**Task instructions:** Working from the records below, repeat exactly the lines starting at the line that contains "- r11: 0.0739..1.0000" and ending at the line that contains "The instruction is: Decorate", inclusive.

Stored data:
#####
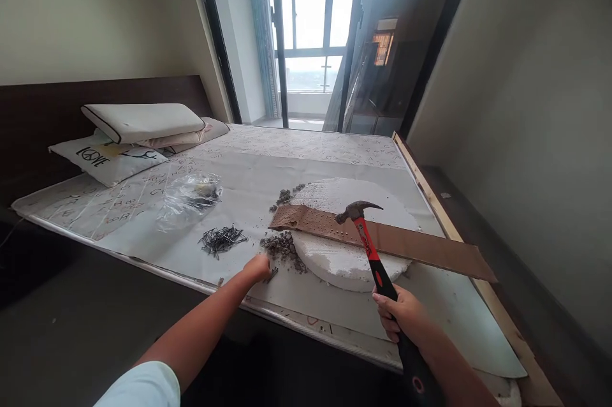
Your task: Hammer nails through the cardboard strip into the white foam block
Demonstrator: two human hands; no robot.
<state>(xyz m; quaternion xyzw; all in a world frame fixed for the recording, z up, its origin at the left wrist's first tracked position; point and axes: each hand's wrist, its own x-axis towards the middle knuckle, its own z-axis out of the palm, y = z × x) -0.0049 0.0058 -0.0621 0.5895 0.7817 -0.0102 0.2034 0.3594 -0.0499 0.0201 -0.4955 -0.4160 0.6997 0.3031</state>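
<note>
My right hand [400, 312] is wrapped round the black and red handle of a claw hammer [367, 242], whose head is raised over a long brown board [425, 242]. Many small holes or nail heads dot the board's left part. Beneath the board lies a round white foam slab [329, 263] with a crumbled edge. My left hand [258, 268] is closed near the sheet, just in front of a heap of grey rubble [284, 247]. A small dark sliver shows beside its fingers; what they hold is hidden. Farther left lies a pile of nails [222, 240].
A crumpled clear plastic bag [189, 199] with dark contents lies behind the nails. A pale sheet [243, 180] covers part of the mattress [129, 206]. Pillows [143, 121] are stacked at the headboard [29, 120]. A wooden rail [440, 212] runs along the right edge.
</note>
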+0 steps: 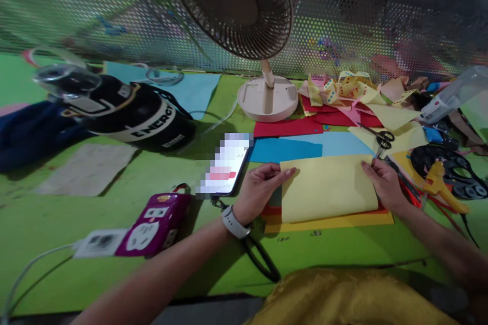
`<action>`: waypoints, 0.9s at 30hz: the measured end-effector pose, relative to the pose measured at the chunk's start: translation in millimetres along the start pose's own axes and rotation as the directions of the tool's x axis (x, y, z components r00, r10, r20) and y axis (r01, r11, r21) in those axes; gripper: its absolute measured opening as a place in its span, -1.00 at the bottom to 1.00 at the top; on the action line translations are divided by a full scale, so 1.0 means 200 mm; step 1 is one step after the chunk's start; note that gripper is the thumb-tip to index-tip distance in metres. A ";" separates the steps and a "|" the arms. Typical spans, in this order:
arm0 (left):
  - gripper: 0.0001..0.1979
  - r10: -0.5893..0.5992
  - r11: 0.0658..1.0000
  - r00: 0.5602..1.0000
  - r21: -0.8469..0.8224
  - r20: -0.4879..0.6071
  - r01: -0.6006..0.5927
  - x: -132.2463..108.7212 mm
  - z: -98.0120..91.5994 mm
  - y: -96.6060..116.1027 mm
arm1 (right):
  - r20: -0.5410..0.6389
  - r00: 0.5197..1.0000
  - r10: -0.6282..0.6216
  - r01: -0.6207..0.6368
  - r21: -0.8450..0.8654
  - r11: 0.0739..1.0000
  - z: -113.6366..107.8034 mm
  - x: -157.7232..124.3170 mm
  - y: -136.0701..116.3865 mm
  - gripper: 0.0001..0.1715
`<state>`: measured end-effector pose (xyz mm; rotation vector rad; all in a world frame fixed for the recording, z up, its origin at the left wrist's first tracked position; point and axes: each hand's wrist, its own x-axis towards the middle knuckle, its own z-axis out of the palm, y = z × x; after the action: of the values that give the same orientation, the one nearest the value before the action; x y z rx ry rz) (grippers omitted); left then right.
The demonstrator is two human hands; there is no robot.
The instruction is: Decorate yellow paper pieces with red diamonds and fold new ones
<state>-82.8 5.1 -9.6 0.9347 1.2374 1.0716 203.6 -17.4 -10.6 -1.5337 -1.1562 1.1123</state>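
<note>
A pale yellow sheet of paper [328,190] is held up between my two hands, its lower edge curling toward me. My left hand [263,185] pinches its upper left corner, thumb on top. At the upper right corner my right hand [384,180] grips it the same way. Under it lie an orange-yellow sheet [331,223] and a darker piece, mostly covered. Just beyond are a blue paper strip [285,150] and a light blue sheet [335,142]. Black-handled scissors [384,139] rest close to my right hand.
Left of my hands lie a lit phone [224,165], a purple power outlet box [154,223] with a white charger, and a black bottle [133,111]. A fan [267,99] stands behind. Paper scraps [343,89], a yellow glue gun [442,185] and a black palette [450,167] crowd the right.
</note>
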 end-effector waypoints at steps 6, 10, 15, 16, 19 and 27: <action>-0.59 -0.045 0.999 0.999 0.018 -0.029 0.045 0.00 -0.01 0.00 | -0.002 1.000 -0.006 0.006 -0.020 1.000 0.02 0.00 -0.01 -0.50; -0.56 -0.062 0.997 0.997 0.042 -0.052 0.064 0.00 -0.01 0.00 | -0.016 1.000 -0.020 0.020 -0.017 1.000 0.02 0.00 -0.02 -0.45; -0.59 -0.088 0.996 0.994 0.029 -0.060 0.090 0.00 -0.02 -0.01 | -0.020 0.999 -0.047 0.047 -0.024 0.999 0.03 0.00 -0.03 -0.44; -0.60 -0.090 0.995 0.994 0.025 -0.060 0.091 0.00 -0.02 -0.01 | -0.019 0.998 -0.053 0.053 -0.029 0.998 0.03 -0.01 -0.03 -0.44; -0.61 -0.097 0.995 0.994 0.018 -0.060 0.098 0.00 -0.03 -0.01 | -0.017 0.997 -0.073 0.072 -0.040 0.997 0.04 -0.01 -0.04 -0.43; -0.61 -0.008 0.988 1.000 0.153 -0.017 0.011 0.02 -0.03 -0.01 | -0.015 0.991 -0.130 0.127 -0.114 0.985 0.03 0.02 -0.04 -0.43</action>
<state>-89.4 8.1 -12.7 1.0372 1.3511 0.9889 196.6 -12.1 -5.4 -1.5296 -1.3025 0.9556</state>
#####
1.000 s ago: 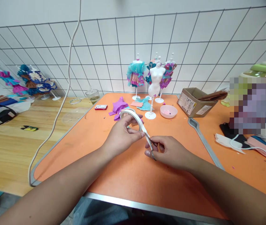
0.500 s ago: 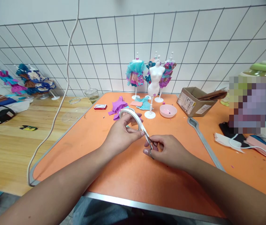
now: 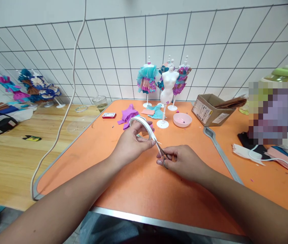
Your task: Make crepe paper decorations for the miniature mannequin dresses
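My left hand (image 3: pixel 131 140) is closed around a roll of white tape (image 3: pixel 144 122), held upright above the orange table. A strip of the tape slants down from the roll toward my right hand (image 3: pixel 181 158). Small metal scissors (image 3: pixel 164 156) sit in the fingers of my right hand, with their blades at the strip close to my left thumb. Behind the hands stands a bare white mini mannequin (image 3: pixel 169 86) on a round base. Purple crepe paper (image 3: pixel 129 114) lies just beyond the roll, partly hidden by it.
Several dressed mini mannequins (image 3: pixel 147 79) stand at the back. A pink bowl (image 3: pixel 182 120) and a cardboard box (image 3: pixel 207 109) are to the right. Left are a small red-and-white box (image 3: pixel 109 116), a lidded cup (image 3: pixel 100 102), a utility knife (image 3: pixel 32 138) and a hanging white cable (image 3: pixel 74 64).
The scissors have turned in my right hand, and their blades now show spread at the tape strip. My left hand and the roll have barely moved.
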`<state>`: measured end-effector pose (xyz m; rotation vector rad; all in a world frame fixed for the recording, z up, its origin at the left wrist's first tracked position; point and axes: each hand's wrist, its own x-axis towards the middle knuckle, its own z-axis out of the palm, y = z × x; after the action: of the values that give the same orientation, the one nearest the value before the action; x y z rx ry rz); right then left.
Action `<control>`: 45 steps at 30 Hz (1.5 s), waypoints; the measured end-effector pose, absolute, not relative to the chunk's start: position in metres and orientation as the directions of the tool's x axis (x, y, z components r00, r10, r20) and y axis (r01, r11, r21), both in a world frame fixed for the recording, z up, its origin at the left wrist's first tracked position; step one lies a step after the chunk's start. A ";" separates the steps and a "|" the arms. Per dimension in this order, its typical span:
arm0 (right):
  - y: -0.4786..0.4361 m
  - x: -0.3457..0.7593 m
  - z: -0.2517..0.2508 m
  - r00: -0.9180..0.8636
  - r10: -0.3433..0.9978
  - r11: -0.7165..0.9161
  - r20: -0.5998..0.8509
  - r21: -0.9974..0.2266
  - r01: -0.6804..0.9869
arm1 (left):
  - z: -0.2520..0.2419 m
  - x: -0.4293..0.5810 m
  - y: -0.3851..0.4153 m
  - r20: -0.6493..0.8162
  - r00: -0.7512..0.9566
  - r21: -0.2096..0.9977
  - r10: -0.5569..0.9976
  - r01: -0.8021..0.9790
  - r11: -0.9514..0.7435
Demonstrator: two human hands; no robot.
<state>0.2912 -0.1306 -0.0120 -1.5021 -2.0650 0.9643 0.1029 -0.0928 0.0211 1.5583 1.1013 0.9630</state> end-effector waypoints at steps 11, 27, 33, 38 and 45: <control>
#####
**Worked solution:**
  - r11: 0.0739..1.0000
  - z: -113.6366..107.8034 mm
  - x: -157.7232..124.3170 mm
  - y: -136.0701..116.3865 mm
  - gripper: 0.0001..0.1715
`<state>`: measured end-effector pose (xyz mm; rotation vector rad; all in a world frame fixed for the recording, z up, its origin at the left wrist's first tracked position; point and axes: each hand's wrist, its own x-axis towards the middle knuckle, its own z-axis out of the palm, y = z × x; after the action: of the values that give the same orientation, the one nearest the value before the action; x y z rx ry rz) (grippers omitted); left then right.
The demonstrator is two human hands; there is no robot.
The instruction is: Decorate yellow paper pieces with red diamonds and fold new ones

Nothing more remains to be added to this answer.